▸ **Exercise directions**:
Every line that contains the word "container" is to be copied from the listing.

##### Data records #####

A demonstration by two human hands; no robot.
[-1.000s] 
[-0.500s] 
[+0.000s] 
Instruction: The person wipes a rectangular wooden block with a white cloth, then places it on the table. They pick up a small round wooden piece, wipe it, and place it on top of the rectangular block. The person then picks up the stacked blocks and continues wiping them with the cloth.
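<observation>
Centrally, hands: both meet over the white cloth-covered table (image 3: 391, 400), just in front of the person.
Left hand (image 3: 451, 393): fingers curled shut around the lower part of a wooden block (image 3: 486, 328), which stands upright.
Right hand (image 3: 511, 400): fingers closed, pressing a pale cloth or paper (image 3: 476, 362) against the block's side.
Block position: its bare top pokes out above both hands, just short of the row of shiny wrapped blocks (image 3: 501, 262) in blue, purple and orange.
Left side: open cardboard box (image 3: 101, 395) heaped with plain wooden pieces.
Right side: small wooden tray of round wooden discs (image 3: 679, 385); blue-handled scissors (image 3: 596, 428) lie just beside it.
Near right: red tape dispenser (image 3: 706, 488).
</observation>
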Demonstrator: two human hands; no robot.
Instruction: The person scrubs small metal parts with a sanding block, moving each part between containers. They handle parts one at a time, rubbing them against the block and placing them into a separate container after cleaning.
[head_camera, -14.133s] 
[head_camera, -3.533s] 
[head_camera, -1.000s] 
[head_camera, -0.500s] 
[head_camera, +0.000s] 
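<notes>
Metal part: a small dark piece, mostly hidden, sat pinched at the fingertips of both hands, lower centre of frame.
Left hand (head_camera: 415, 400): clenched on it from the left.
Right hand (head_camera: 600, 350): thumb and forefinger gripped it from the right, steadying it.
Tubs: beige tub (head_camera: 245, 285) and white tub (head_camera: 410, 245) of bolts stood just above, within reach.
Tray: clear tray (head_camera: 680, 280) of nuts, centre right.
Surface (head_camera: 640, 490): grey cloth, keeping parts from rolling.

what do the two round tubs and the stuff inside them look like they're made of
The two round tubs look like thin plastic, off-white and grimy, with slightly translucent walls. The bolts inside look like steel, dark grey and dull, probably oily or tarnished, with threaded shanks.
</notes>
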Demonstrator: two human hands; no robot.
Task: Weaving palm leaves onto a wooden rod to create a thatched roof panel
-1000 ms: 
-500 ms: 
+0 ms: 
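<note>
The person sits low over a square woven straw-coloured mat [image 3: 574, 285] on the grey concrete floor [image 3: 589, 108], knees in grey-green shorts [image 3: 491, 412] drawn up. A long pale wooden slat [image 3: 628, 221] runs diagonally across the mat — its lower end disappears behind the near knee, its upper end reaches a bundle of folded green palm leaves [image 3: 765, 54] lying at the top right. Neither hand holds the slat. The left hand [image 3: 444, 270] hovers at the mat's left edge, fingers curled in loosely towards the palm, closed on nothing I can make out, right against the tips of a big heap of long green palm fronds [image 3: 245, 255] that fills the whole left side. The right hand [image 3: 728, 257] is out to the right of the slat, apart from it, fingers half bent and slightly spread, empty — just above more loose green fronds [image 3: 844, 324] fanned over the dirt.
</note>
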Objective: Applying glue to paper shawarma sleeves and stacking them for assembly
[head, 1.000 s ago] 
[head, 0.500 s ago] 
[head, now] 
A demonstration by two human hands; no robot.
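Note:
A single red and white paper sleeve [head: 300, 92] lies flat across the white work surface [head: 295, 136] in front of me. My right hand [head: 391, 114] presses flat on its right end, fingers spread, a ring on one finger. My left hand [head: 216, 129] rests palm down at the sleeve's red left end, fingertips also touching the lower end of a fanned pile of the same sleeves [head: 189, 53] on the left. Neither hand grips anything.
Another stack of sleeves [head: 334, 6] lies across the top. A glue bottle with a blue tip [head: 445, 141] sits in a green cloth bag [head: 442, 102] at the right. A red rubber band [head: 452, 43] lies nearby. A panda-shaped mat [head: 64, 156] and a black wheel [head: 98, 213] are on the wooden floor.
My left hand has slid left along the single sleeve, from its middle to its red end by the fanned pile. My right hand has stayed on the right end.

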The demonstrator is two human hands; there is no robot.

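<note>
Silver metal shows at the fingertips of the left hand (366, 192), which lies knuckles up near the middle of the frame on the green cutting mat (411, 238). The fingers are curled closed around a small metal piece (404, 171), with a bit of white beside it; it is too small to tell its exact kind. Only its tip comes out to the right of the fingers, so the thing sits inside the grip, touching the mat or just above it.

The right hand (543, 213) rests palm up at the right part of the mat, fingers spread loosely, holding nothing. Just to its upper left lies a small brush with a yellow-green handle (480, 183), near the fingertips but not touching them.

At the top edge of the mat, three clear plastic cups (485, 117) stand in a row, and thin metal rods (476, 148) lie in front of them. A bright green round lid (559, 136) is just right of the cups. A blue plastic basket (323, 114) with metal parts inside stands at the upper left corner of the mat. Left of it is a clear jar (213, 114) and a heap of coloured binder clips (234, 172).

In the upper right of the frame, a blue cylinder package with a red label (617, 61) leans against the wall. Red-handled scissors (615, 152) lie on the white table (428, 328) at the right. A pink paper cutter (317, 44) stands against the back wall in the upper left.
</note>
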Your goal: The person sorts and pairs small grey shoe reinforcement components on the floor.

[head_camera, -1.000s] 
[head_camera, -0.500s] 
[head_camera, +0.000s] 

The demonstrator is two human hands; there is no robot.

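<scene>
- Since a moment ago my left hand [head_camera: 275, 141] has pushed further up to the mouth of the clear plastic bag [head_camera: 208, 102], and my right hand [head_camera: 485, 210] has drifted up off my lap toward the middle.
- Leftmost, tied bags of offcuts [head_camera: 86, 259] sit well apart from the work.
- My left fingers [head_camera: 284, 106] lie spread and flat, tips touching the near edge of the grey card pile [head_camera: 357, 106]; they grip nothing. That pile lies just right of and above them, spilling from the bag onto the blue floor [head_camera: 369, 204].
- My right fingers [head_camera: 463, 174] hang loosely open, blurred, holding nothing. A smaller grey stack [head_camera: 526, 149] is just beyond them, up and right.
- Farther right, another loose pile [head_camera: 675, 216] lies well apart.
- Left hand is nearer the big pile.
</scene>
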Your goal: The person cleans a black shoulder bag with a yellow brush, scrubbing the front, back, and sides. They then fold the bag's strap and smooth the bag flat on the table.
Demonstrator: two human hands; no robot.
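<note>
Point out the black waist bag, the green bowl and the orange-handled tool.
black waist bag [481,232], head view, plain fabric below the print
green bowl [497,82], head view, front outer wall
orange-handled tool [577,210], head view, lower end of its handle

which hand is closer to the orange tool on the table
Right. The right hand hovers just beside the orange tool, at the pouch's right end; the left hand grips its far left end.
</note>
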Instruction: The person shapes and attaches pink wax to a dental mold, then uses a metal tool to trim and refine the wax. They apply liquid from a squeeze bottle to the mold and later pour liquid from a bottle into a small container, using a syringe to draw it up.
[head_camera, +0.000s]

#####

▸ **Answer section**:
Instruction: The person scrubs small metal parts with a sanding block, moving each part between containers. They handle parts one at a time, rubbing them against the block and placing them into a separate container after cleaning.
Instruction: The person shapes and attaches pink wax to a dental mold, then uses a metal tool to trim and refine the wax. They apply liquid from a squeeze bottle to the mold and later pour liquid from a bottle into a small container, using a syringe to draw it up.

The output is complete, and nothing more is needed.